西住さんは悪魔そのものの笑みを浮かべていた。私は心底、私という弱い人間が嫌になった。私は裏切り者だ。私がしたことが正しいとは思えない。しかし、どうすれば良いのか。どうすれば最善なのか。たった1人の家族を人質にとられているような状態なら、そうするほか、道はないではないかと自分に言い聞かせる。冷たい言い方だが、仲間は所詮他人にすぎないのである。それならば、血が繋がった家族を優先する。それが、おかしなことなのだろうか。私は私自身にそう無理やり納得させようと答えのない問いを繰り返し私に問うていた。

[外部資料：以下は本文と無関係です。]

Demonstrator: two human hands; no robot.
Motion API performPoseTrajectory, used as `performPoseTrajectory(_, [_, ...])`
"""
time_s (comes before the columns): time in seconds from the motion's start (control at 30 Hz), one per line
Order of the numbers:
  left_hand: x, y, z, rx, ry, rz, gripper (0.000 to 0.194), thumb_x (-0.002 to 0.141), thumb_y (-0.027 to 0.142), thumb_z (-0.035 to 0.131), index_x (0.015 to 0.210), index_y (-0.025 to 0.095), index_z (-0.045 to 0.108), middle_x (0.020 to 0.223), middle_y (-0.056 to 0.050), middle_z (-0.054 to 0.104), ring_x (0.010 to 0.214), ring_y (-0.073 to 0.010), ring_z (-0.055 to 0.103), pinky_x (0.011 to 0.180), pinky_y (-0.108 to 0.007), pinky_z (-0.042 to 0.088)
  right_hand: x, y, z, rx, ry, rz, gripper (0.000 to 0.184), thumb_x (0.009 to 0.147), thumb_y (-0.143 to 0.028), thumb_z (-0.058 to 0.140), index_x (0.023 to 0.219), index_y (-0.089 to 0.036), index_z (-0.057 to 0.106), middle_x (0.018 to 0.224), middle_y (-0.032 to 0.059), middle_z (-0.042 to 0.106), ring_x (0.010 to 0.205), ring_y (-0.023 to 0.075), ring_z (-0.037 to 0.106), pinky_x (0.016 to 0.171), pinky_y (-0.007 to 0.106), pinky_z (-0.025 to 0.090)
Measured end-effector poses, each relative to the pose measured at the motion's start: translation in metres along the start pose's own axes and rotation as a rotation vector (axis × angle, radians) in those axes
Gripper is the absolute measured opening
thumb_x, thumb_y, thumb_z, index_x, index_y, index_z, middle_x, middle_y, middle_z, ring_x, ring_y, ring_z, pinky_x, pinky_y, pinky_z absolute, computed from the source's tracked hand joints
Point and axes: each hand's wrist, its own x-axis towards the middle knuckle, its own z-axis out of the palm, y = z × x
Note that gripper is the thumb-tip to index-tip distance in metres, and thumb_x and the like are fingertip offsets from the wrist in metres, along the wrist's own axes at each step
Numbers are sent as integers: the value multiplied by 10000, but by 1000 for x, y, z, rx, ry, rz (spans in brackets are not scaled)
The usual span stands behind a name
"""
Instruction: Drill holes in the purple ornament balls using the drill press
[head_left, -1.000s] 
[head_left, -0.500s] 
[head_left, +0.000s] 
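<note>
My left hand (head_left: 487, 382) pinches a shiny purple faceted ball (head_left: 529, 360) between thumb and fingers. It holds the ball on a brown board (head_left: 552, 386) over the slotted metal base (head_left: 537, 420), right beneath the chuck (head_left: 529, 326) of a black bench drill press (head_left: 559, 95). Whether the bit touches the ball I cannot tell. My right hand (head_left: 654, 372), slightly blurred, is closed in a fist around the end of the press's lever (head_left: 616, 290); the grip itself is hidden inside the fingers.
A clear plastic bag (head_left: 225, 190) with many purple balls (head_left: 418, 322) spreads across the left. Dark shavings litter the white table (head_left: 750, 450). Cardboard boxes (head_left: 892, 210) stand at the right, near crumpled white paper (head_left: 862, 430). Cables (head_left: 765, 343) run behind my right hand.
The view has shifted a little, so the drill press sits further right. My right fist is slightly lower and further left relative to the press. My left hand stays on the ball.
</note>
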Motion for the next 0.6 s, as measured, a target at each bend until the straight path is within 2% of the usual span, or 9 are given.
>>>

そのような堂々巡りを続けていた私は、完全に私の今の格好と今まで西住さんとどのような行為をしていたのかを忘れていた。私は西住さんのベッドの上で、足を大の字に開いて生気のない顔で遠くを見ながらあれこれ考えていたのだ。そのような姿を西住さんに見せたらどうなるか、わかっているはずだったのに、私は自分の行動がショックで考える余裕を失っていた。それを良いことに西住さんは近づいてきた。

 

「ふふふふ。いいのかな?そんなふうに脚を開いてても。誘ってるの?麻子さん。いいよ。なら、お望みどおりにしてあげる。麻子さんには、いつも頑張ってくれてるご褒美として、大切なものまでは奪わないであげたけど、誘われたのなら仕方ないよね。」

 

西住さんは、私を強姦しようとしていた。西住さんは指を舐ると下腹部に標的を定めた。何度か指でさすり、舐める。

 

「な、何をする気だ……やめ……やめろ……やめてくれ……いや、やめてください……お願いします……」

 

しかし、西住さんは聞かない。西住さんは悪魔のような笑みを浮かべて言った。

 

「ふふふふ。これも、お仕置きだよ。悪いことしたら、お仕置きされなきゃいけないんだよ。殺されるよりはマシでしょ。」

 

西住さんはそう言うと下腹部に痛みが走った。そのときには西住さんの指は私の大切なものを奪っていた。これだけは私の好きな人に捧げようと思っていたものは見るも無残にも奪われたのであった。西住さんはその後も何度も指で下腹部に悪戯をしてぐちゃぐちゃにした。もはや、涙も出なかった。そして、朝日が昇る頃に、私は裸で西住さんの執務室の外に放り出された。着ていた服は窓の外に捨てられて、裸のまま取りに行くことを強制された。私が西住さんを裏切ったのだからこのような扱いを受けるのは仕方がない。命だけは助けられたことに感謝しなくてはならないと私は通常の判断が全くできなくなっていた。私はフラフラと外に捨てられた服を取りに行くと、自分の研究室に戻って泥のように眠ったのである。もう、しばらく昨夜のことは考えないようにしようと考えていた。しかし、現実はそう甘くはない。その日の午後、私は西住さんに叩き起こされた。昨夜、あのようなことがあったのだから、しばらくゆっくり眠らせてほしいと頼んだが、処分を言い渡すから来いと無理やり西住さんに執務室まで連れて行かれた。西住さんは私を机の前に立たせるとその前で処分を言い渡した。

 

「それじゃあ、麻子さん。麻子さんの処分を言い渡すね。麻子さんの役職、これについては全て解任します。麻子さん自身と麻子さんの家族については今回、約束どおり処刑する事はしません。全て正直に話してくれたからね。しかし、その身代わりとして武部沙織さん、五十鈴華さんのどちらかを処刑します。執行人は麻子さん自身、誰を処刑するかは麻子さんが選んでください。そして、カエサルさんたちについては、この前伝えた通りそのまま計画を実行させてください。その後、どうするかはまた追って知らせます。」

 

その処分はあまりに過酷すぎるものだった。私は目を剥いて反論も何もできずにただ立ちすくんでいた。